Task force explores
drug testing
State lawmakers look at the
constitutional issues for students
When the U.S. Navy thought too many aircraft were crashing into carrier decks during the late 1970s, it instituted mandatory drug testing and found almost 50 percent of those tested were positive for marijuana, according to Carl Linden, scientific director of toxicology for Diagnostic Services Inc. in Honolulu.
Between 1981 and 1986, Linden said, the Navy enforced mandatory, random drug testing on ships and drug use dropped to a few percentage points.
"In the Navy, drug testing was a powerful deterrent to using marijuana," said Linden, testifying yesterday before the Legislature's Joint House-Senate Task Force on Ice and Drug Abatement.
The task force examined the issue of drug testing in schools. Speakers covered constitutional rights, scientific research and educational philosophies.
The task force has been holding informational hearings for months on various aspects of the crystal methamphetamine problem with the goal of drawing up a package of bills, on areas including treatment and changes in search and seizure laws, to present when the Legislature convenes in January.
Advocates like Linden argue that testing will deter some students from using drugs and, when handled in a non-punitive manner, will get treatment for students who need it.
But Linden also acknowledged that individual rights in the military are different than those expected of high school students. The safety and security issues are also different.
Opponents argue that drug testing is a waste of money that that will not deter students and will send a message that students are not trusted. Several quoted a recent University of Michigan study that concluded drug testing does not prevent or inhibit student drug use.
Opponents also argued drug testing will alienate students from school and extracurricular activities that, ironically, were designed to keep them away from drugs.
"The overarching issue is student privacy," said drug-testing opponent Pamela Lichty of the Hawaii Drug Policy Forum. "Drug testing tells them they aren't trusted and they have no rights."
Lichty said drug testing will make students distrust teachers and school administrators, causing youths to shun the people who can help them.
Lichty said national studies show that drug testing isn't a deterrent and that the kids who really need help will find ways to outsmart the drug tests.
Lichty proposed money be used instead to hire a full-time counselor for each school, who can address personal or family-drug issues. Rather than testing, she said, schools should rely on monitoring students for attendance lapses, slips in academic performance and behavior in school to spot students in trouble and get them treatment.
Harvey Lee of the Pacific Comprehensive Regional Assistance Center said some schools on the mainland have discarded mandatory drug testing. He said some found that it was ineffective in curbing the drug problem and that the costs of drug testing outweighed the benefits and diverted money from drug prevention programs.
Jon Van Dyke, a professor at the William S. Richardson School of Law at the University of Hawaii, discussed drug testing as a state and federal constitutional issue.
"It's a question of whether you give up the rights of all to deal with the abuses of some," said Van Dyke.
He noted that both the U.S. and Hawaii constitutions give individual privacy rights to students that could be used to challenge drug testing in Hawaii schools. Van Dyke said states such as Colorado and Pennsylvania have ruled "suspicionless drug testing of students is unconstitutional."
Van Dyke told the task force that two Iowa schoolchildren established that minors have constitutional rights when they won the right to wear black armbands to school to protest the Vietnam War in a 1969 U.S. Supreme Court case.
But Van Dyke said subsequent cases have laid some foundation for drug testing.
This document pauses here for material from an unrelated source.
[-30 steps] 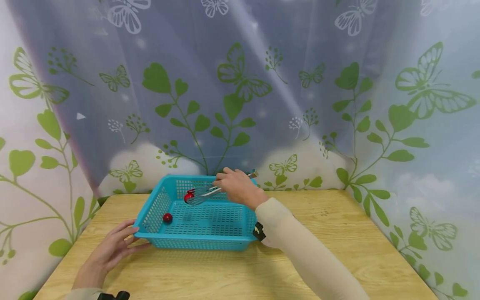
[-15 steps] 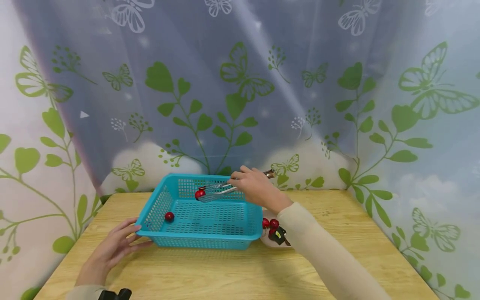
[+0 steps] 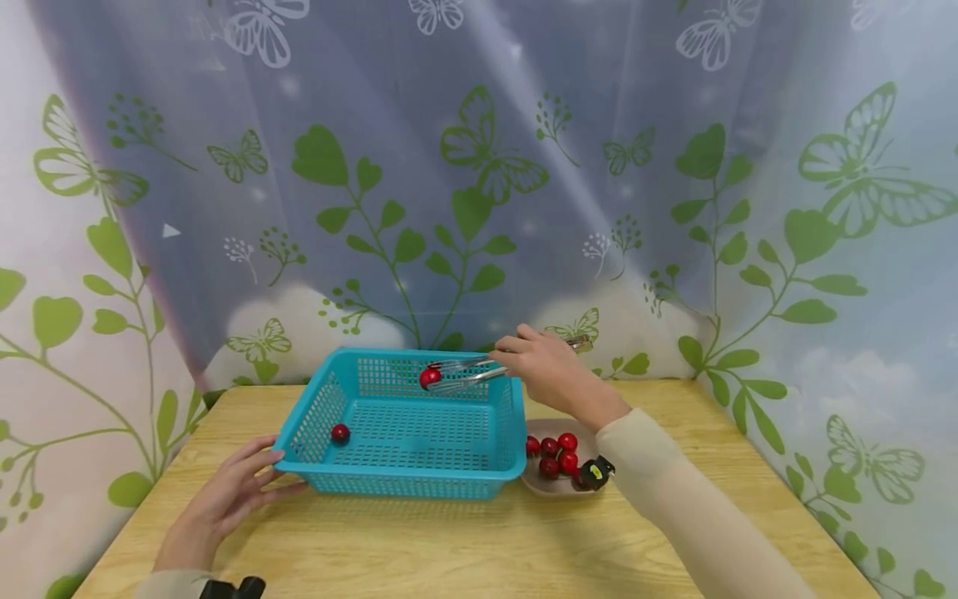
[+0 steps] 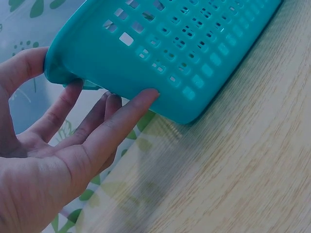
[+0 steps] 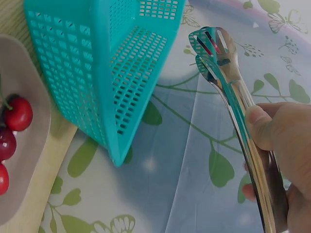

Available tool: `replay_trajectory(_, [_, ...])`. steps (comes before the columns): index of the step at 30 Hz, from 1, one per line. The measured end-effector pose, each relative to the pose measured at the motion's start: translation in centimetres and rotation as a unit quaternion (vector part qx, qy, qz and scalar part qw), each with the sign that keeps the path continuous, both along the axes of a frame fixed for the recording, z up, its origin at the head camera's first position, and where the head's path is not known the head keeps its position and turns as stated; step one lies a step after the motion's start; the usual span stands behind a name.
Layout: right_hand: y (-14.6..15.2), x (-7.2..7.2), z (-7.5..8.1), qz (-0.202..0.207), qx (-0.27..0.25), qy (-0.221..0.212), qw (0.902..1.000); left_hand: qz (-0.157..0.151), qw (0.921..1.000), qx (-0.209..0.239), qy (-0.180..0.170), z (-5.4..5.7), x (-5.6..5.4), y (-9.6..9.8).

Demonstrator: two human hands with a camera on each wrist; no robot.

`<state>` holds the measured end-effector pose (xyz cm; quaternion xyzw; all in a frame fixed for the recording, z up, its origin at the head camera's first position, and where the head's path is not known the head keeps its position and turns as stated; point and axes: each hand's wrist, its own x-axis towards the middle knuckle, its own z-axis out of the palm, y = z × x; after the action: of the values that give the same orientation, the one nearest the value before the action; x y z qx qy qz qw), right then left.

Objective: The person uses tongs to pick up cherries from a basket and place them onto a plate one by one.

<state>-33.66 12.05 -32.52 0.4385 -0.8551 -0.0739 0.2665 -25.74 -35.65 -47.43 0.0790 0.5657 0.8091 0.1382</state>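
My left hand (image 3: 232, 499) holds the near left corner of a blue plastic basket (image 3: 404, 475). In the left wrist view, its fingers (image 4: 56, 109) are at the rim and one digit lies against the outer wall. Over the far right part of the basket, my right hand (image 3: 554, 370) grips metal tongs (image 3: 467, 380). A red cherry (image 3: 430, 378) is between the tongs' tips, mostly hidden behind the slotted ends in the right wrist view. Another cherry (image 3: 340, 433) lies on the basket floor at the left.
Right of the basket stands a pale shallow dish (image 3: 550, 491) with several red cherries (image 3: 567, 462), partly overlapped by the right wrist's black device (image 3: 595, 472). All stand on a wooden table (image 3: 389, 549). A curtain (image 3: 479, 249) printed with butterflies and leaves hangs behind.
My right hand has moved right, carrying the tongs and their cherry from the basket's middle toward its right side. The dish of cherries has come into view. My left hand keeps its place.
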Motion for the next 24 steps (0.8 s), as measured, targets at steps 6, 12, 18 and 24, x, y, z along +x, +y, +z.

In a 1985 New Jersey case, the U.S. Supreme Court found that school officials may search a student if they have "reasonable suspicion" the search will produce evidence they have violated a law or school rule.
Further supporting drug-testing, the U.S. Supreme Court upheld urine testing of students on high school athletic teams in 1995 and then upheld testing students in any extracurricular activity in 2002.
Van Dyke told the task force that while federal decisions have upheld drug testing, the Hawaii Constitution has a stricter view of the individual right to privacy.
Van Dyke said that as a result of amendments made by the 1978 Constitutional Convention, privacy is "treated as a fundamental right subject to interference only when a compelling state interest is demonstrated."